> YOUR OBJECTIVE: Reproduce the listing that follows word for word, without its pictures.

> SUPPLIED ENTRIES:

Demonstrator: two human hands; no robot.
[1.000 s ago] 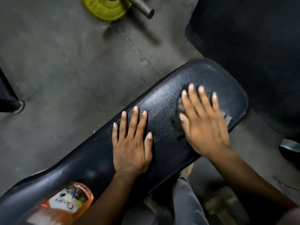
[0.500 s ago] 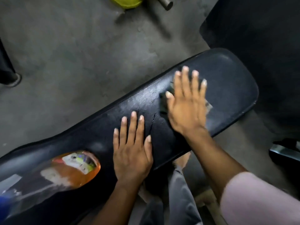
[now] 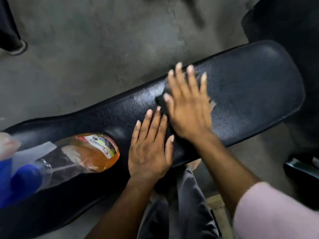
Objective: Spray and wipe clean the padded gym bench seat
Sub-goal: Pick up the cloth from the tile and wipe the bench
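Observation:
The black padded bench seat (image 3: 250, 94) runs from the lower left to the upper right of the head view. My right hand (image 3: 188, 107) presses flat on a dark cloth (image 3: 161, 100) on the middle of the pad; only the cloth's edges show around the hand. My left hand (image 3: 150, 145) lies flat on the pad just left of it, fingers spread, holding nothing. A spray bottle (image 3: 82, 152) of orange liquid with a blue trigger head lies on its side on the pad's left part.
Grey concrete floor (image 3: 86, 49) lies beyond the bench. A dark mat or pad (image 3: 284, 23) fills the upper right corner. A dark equipment foot (image 3: 12, 40) stands at the upper left. My grey trouser leg (image 3: 186, 204) is below the bench.
My right hand has slid the cloth along the pad from near its right end toward my left hand. The view has shifted, bringing more of the bottle into sight.

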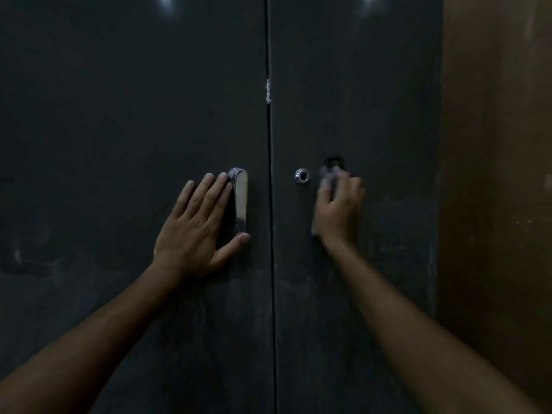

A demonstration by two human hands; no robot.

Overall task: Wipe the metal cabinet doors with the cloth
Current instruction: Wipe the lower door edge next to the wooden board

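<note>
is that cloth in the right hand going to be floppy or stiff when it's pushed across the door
Probably floppy: the cloth sits bunched under the right hand, not flat. Likely light, since curled fingers alone hold it. It is blurred, so its texture is unclear.

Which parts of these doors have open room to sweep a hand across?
Bare panel spans the left door above and left of the left hand, and the right door above the right hand holding the cloth. It's crowded mid-height: handle, lock, both hands.
</note>
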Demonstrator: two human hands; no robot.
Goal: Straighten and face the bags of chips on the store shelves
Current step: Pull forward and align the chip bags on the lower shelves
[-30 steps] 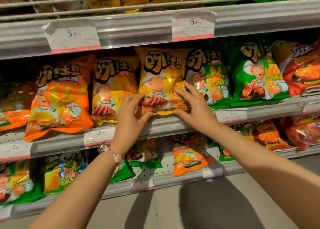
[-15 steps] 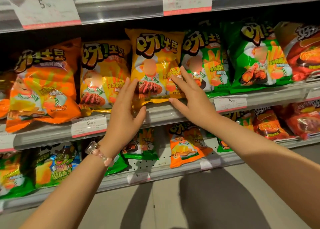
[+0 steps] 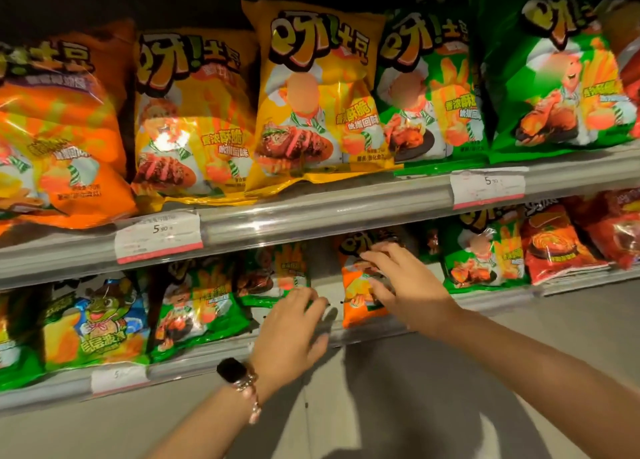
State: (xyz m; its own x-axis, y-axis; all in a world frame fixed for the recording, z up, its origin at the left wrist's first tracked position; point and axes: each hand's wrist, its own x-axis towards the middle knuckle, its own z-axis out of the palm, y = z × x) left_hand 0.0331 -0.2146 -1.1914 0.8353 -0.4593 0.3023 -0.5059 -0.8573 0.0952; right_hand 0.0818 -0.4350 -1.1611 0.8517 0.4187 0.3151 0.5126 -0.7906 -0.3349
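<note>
Both forearms reach up from the bottom of the frame toward its centre. The left hand (image 3: 294, 330), a beaded watch band on its wrist, has loosely bent fingers. The right hand (image 3: 405, 285) spreads its fingers forward, slightly curled.

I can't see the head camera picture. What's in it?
Two hands reach to the lower shelf: the right hand touches a small orange chip bag, the left hand hovers beside it. Yellow, orange and green bags line the shelf above.
</note>
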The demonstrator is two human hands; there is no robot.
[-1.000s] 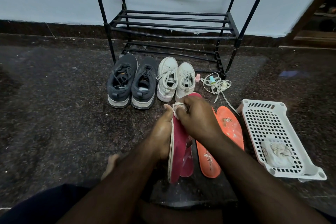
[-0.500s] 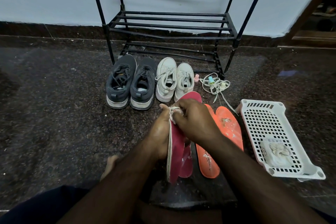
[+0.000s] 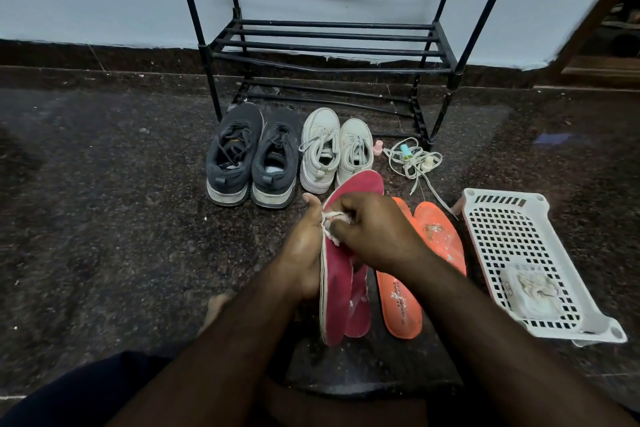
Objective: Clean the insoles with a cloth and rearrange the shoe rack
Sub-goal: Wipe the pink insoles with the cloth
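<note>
My left hand holds a pink insole on edge, toe end pointing away from me. My right hand presses a small white cloth against the insole's upper part. A second pink insole lies flat just behind it, partly hidden. Two orange insoles lie on the floor to the right. The black metal shoe rack stands against the wall with bare shelves. A dark grey pair of sneakers and a white pair sit in front of it.
A white perforated plastic basket lies at the right with a crumpled white cloth inside. Loose white laces with small items lie by the rack's right leg. The floor is dark speckled stone. My bare foot shows below the left arm.
My right hand with the cloth has slid a little down and along the pink insole's surface. The left hand keeps the insole in the same place.
</note>
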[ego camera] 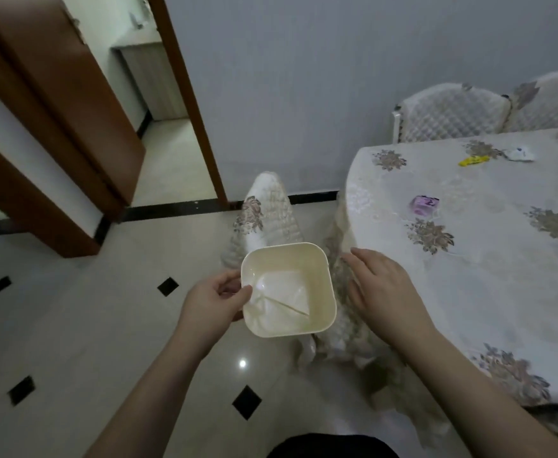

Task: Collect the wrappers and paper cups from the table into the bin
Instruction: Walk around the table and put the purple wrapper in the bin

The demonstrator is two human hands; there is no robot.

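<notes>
My left hand (216,300) grips the left rim of a cream square bin (320,285) and holds it up over a covered chair; white paper lies inside it. To the right of the bin hovers my right hand (383,289), fingers straight, holding nothing, close to the table's edge. On the table (489,292) lie a purple wrapper (424,204), a yellow wrapper (473,160) and a white wrapper (520,153), all beyond my right hand.
A chair (271,209) with a quilted floral cover stands under the bin, next to the table. Two more covered chairs (459,114) stand behind the table by the wall. An open wooden door (82,104) is at the left, over tiled floor.
</notes>
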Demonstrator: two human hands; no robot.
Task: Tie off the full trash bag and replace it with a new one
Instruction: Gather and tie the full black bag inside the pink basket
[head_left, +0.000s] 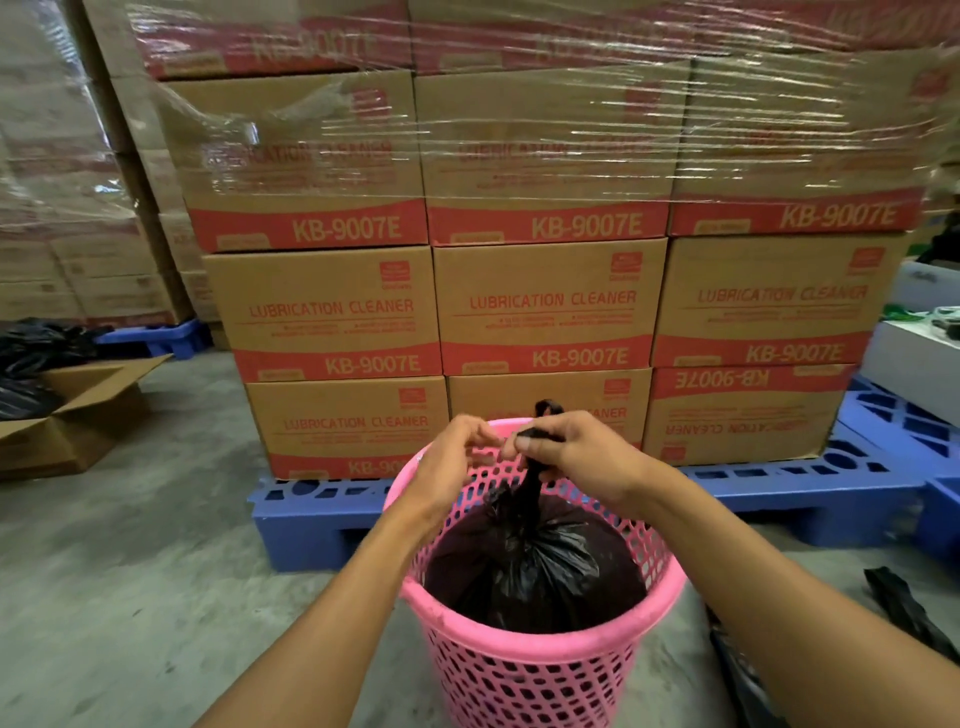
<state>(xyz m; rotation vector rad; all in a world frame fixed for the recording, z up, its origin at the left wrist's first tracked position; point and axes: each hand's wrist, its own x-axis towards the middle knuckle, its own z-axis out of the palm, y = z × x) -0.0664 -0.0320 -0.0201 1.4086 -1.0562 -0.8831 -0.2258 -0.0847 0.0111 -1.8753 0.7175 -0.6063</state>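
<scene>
My right hand (576, 449) grips the trash bag (535, 566) neck, twisted upright above the pink basket (524, 670); my left hand (449, 462) fingers curl loosely beside it.

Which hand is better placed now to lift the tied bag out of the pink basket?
Probably the right hand: it grips the black bag by its twisted neck. The left hand only hovers beside it.
</scene>
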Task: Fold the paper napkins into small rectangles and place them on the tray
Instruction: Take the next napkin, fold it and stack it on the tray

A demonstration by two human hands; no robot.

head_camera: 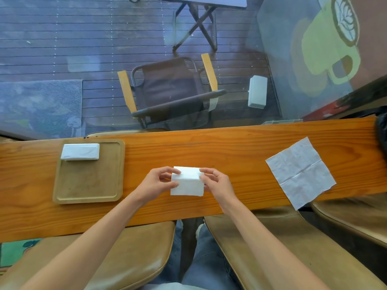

> YOUR RESPONSE:
Demonstrator: two human hands; no robot.
[1.000 s ago] 
[0.500 s ago] 
[now] 
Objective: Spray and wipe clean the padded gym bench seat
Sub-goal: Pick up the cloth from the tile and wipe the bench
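Observation:
The black padded bench seat (image 3: 250, 94) runs from the lower left to the upper right of the head view. My right hand (image 3: 188, 107) presses flat on a dark cloth (image 3: 161, 100) on the middle of the pad; only the cloth's edges show around the hand. My left hand (image 3: 150, 145) lies flat on the pad just left of it, fingers spread, holding nothing. A spray bottle (image 3: 82, 152) of orange liquid with a blue trigger head lies on its side on the pad's left part.
Grey concrete floor (image 3: 86, 49) lies beyond the bench. A dark mat or pad (image 3: 284, 23) fills the upper right corner. A dark equipment foot (image 3: 12, 40) stands at the upper left. My grey trouser leg (image 3: 186, 204) is below the bench.
My right hand has slid the cloth along the pad from near its right end toward my left hand. The view has shifted, bringing more of the bottle into sight.
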

A demonstration by two human hands; no robot.

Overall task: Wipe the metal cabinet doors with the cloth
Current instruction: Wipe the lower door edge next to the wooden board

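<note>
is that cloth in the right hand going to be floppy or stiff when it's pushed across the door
Probably floppy: the cloth sits bunched under the right hand, not flat. Likely light, since curled fingers alone hold it. It is blurred, so its texture is unclear.

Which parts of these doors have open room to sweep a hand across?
Bare panel spans the left door above and left of the left hand, and the right door above the right hand holding the cloth. It's crowded mid-height: handle, lock, both hands.
</note>
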Demonstrator: two human hands; no robot.
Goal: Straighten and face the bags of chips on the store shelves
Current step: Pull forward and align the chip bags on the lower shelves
[-30 steps] 
[-15 steps] 
[+0 steps] 
State: (xyz m; its own x-axis, y-axis; all in a world frame fixed for the recording, z up, its origin at the left wrist's first tracked position; point and axes: each hand's wrist, its own x-axis towards the middle knuckle, its own z-axis out of the palm, y = z × x) left_hand 0.0331 -0.2146 -1.1914 0.8353 -0.4593 0.3023 -0.5059 -0.8573 0.0952; right_hand 0.0818 -0.4350 -1.1611 0.8517 0.4187 0.3151 0.5126 -0.7906 -0.3349
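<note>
Both forearms reach up from the bottom of the frame toward its centre. The left hand (image 3: 294, 330), a beaded watch band on its wrist, has loosely bent fingers. The right hand (image 3: 405, 285) spreads its fingers forward, slightly curled.

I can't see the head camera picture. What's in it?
Two hands reach to the lower shelf: the right hand touches a small orange chip bag, the left hand hovers beside it. Yellow, orange and green bags line the shelf above.
</note>
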The demonstrator is two human hands; there is no robot.
[-1.000s] 
[-0.500s] 
[+0.000s] 
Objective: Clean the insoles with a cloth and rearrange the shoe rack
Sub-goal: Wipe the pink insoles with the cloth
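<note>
My left hand holds a pink insole on edge, toe end pointing away from me. My right hand presses a small white cloth against the insole's upper part. A second pink insole lies flat just behind it, partly hidden. Two orange insoles lie on the floor to the right. The black metal shoe rack stands against the wall with bare shelves. A dark grey pair of sneakers and a white pair sit in front of it.
A white perforated plastic basket lies at the right with a crumpled white cloth inside. Loose white laces with small items lie by the rack's right leg. The floor is dark speckled stone. My bare foot shows below the left arm.
My right hand with the cloth has slid a little down and along the pink insole's surface. The left hand keeps the insole in the same place.
</note>
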[ego camera] 

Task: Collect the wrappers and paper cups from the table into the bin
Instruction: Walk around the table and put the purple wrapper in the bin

The demonstrator is two human hands; there is no robot.

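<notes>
My left hand (216,300) grips the left rim of a cream square bin (320,285) and holds it up over a covered chair; white paper lies inside it. To the right of the bin hovers my right hand (383,289), fingers straight, holding nothing, close to the table's edge. On the table (489,292) lie a purple wrapper (424,204), a yellow wrapper (473,160) and a white wrapper (520,153), all beyond my right hand.
A chair (271,209) with a quilted floral cover stands under the bin, next to the table. Two more covered chairs (459,114) stand behind the table by the wall. An open wooden door (82,104) is at the left, over tiled floor.
</notes>
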Demonstrator: two human hands; no robot.
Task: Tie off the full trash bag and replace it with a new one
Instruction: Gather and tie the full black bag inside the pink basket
[head_left, +0.000s] 
<state>(xyz m; rotation vector rad; all in a world frame fixed for the recording, z up, its origin at the left wrist's first tracked position; point and axes: each hand's wrist, its own x-axis towards the middle knuckle, its own z-axis out of the palm, y = z × x) -0.0664 -0.0320 -0.0201 1.4086 -1.0562 -0.8831 -0.2258 -0.0847 0.0111 -1.8753 0.7175 -0.6063</state>
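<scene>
My right hand (576, 449) grips the trash bag (535, 566) neck, twisted upright above the pink basket (524, 670); my left hand (449, 462) fingers curl loosely beside it.

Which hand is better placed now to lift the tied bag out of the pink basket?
Probably the right hand: it grips the black bag by its twisted neck. The left hand only hovers beside it.
</scene>
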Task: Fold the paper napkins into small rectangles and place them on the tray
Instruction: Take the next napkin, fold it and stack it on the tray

A demonstration by two human hands; no robot.

head_camera: 

This is the complete output.